• Data under study:

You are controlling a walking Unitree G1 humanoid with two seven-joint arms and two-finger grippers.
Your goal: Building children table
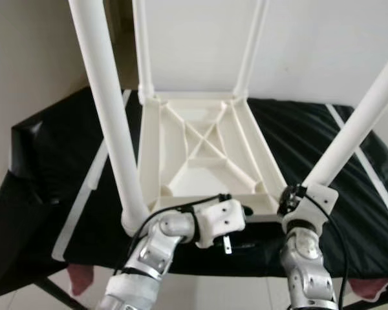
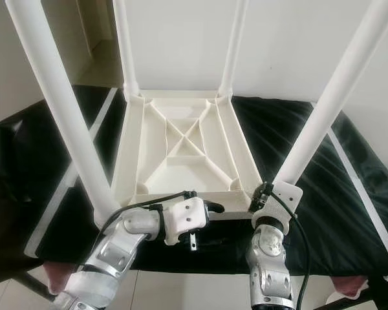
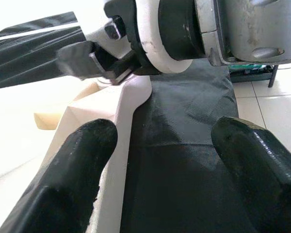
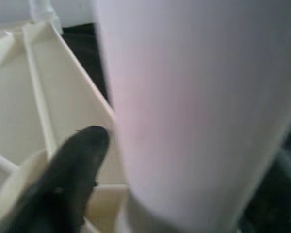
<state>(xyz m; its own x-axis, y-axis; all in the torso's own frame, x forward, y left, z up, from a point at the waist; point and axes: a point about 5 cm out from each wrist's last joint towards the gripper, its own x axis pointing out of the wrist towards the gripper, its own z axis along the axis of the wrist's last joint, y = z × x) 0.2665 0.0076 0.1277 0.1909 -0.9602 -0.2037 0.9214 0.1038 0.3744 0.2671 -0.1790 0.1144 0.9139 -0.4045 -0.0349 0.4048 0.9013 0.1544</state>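
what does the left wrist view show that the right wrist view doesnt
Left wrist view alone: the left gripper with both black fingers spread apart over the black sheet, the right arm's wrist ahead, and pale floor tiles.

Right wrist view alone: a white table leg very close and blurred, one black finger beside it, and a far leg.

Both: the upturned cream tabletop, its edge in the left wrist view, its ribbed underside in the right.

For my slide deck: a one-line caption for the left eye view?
Both grippers at the near edge of an upturned white table, four legs up, on a black mat.
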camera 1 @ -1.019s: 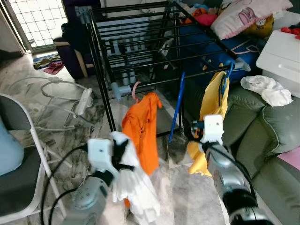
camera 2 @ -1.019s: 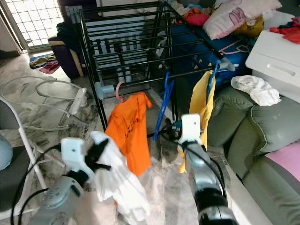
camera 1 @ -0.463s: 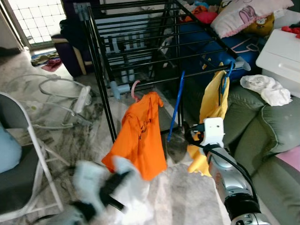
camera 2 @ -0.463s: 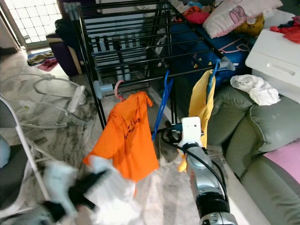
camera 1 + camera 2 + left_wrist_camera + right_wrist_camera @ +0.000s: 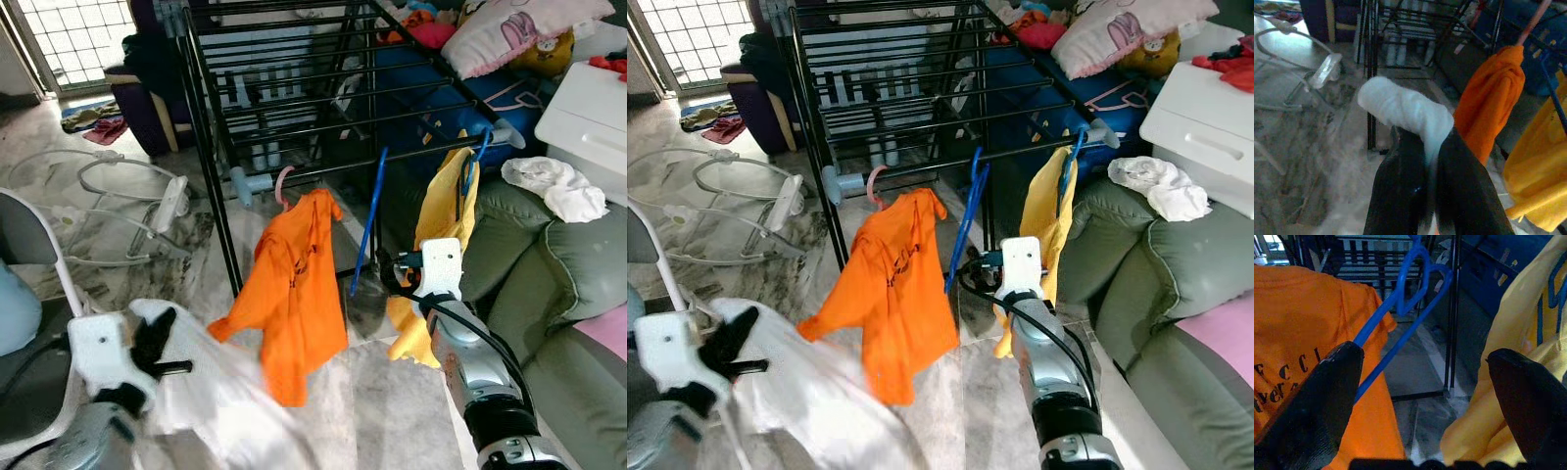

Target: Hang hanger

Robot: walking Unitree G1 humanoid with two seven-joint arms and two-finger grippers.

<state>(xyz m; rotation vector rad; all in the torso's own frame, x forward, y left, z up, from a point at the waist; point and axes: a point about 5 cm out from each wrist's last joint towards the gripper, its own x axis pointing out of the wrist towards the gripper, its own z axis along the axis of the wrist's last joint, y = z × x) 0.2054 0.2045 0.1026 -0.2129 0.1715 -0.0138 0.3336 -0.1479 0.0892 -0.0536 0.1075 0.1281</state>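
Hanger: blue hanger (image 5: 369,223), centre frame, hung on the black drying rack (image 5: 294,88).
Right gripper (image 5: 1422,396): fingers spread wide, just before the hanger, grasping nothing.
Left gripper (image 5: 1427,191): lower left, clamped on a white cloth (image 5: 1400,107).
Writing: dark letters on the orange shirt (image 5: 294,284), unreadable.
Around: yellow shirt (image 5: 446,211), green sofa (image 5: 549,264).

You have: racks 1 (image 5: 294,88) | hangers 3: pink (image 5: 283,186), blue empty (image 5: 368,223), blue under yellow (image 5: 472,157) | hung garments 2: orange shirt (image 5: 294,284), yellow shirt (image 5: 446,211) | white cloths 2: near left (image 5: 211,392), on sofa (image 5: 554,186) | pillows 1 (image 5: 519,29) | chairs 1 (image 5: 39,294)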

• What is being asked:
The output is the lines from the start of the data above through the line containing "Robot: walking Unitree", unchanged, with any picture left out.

• Exercise result:
You are controlling a walking Unitree G1 humanoid with two seven-joint arms and two-finger grippers.
Your goal: Building children table
<state>(xyz m; its own x-axis, y-axis; all in the torso's own frame, x forward, y left, z up, from a point at the waist; point and axes: a point about 5 cm out from each wrist's last joint towards the gripper, its own x axis pointing out of the wrist towards the gripper, its own z axis along the axis of the wrist's last joint, y = z × x) 0.2665 0.0076 0.1277 0.1909 -0.9602 -0.2037 0.9214 0.1038 0.3744 0.2671 -0.1790 0.1144 0.9139 -0.4045 -0.0349 0.4048 0.9013 0.1544</state>
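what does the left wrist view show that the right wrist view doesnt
Left wrist view alone: the left gripper with both black fingers spread apart over the black sheet, the right arm's wrist ahead, and pale floor tiles.

Right wrist view alone: a white table leg very close and blurred, one black finger beside it, and a far leg.

Both: the upturned cream tabletop, its edge in the left wrist view, its ribbed underside in the right.

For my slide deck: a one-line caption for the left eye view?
Both grippers at the near edge of an upturned white table, four legs up, on a black mat.
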camera 1 @ -1.019s: 
camera 2 @ -1.019s: 
camera 1 @ -0.463s: 
camera 2 @ -0.463s: 
camera 1 + camera 2 + left_wrist_camera + right_wrist_camera @ +0.000s: 

Target: Hang hanger

Robot: walking Unitree G1 humanoid with two seven-joint arms and two-finger grippers.

No more output is required for this exercise.